La evolución del capitalismo ha convertido a la revolución proletaria en un punto del orden del día. Lenin no es el único en haber previsto la cercanía de esta revolución. De todos modos se distingue por su valor, su devoción y su abnegación, no sólo de quienes –en el momento en que la revolución proletaria proclamada por ellos como teoría ha entrado en su fase práctica- huyen cobardemente, sino que se distingue también por su claridad teórica de los mejores revolucionarios contemporáneos, los más lúcidos y los más fervientes. Pues hasta estos mismos no han reconocido la revolución proletaria nada más que en la manera en que Marx la concibió en su época: como problema fundamental de todo el período. Pero fueron incapaces de hacer de este conocimiento –exacto en la perspectiva de la historia mundial, pero tan sólo en esta perspectiva- el hilo conductor seguro para regular todas las cuestiones del día, tanto las cuestiones políticas como las tácticas, las de agitación y las de organización. Tan sólo Lenin ha dado el paso adelante hacia la concretización del marxismo, que actualmente se ha vuelto del todo práctico. Por lo tanto Lenin, es según una escala histórica mundial, el único teórico a la altura de Marx, que haya producido hasta el momento la lucha por la emancipación del proletariado.

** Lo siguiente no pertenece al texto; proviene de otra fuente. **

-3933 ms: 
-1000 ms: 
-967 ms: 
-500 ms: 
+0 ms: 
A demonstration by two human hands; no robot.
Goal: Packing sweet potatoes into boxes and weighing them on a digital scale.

[1] Georg Lukács (1885-1971). Filósofo húngaro, escritor, y crítico literario. Adhirió al marxismo, al principio sosteniendo posiciones ultraizquierdistas. Más tarde, se alineó con Lenin. Fue comisario del Pueblo de Cultura y Educación en el gobierno socialista de breve duración de Hungría en 1919. Luego de la muerte de Lenin, apoyó la teoría del socialismo en un solo país de Stalin. En 1949 fue nombrado miembro del Consejo Mundial por la Paz. Sin embargo, años más tarde se sumó a la oposición contra el stalinismo. Entre 1949 y 1956 fue miembro del parlamento húngaro, de la presidencia de la Academia Húngara de Ciencias y del Consejo Nacional del Frente Popular Patriótico. Participó de la Revolución Húngara de 1956 contra la represión del stalinismo. Algunos años más tarde realiza una autocrítica de su obra Historia y conciencia de clase, escrita en 1922.

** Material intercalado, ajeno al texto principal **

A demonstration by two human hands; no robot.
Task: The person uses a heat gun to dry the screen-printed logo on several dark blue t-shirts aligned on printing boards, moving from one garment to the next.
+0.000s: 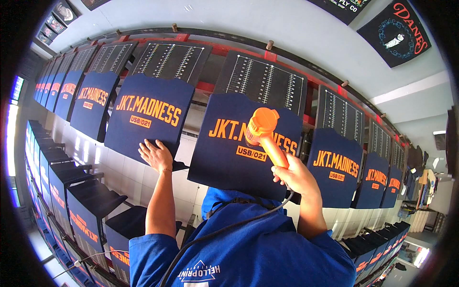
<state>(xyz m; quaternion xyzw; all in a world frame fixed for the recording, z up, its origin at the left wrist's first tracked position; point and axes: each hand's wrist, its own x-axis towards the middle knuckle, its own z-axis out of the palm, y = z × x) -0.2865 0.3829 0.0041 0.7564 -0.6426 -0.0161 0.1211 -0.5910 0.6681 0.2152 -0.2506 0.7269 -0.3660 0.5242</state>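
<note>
The fingers of the right hand (299,176) are closed around the handle of an orange plastic dryer-shaped tool (268,136) with a rounded head; some of these fingers are hidden from view. The tool is over the middle of a dark navy fabric panel with orange lettering (222,167), and its head covers part of the large print. Whether the head touches the cloth is hard to tell. A dark cable (229,219) runs from the handle's end down across the person's bright blue top (287,248) and leaves at the lower edge.

The left hand (157,155) grips nothing; its fingers are spread, palm down, at the lower edge of a second navy panel with matching print (143,98), just to the left. The palm's contact is out of sight.

Each panel covers the lower part of a flat black board with white ruled marks (260,79); the covered part cannot be seen. More such boards curve away on both sides, the farthest too small to make out. Behind them runs a red metal frame (205,87). At upper right, a black printed cloth (394,36) hangs on the pale wall (296,28). The fisheye's dark rim cuts off the corners.
</note>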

[2] Los marxistas utilizan el término “blanquismo” en referencia a la teoría que propugna la insurrección armada por pequeños grupos de conspiradores selectos y entrenados, en oposición a las que plantea que la revolución si basa en la acción y la organización de las masas. Los reformistas, en cambio lo utilizan como epíteto dirigido contra los revolucionarios, los mencheviques por ejemplo, acusaban a Lenin y a Trotsky de blanquistas porque realmente querían hacer la revolución. Esta teoría debe su nombre a Louis August Blanqui (1805-1881), quien participó en diversas insurrecciones en el siglo XIX y pasó en prisión treinta y tres de sus sesenta y seis años de vida.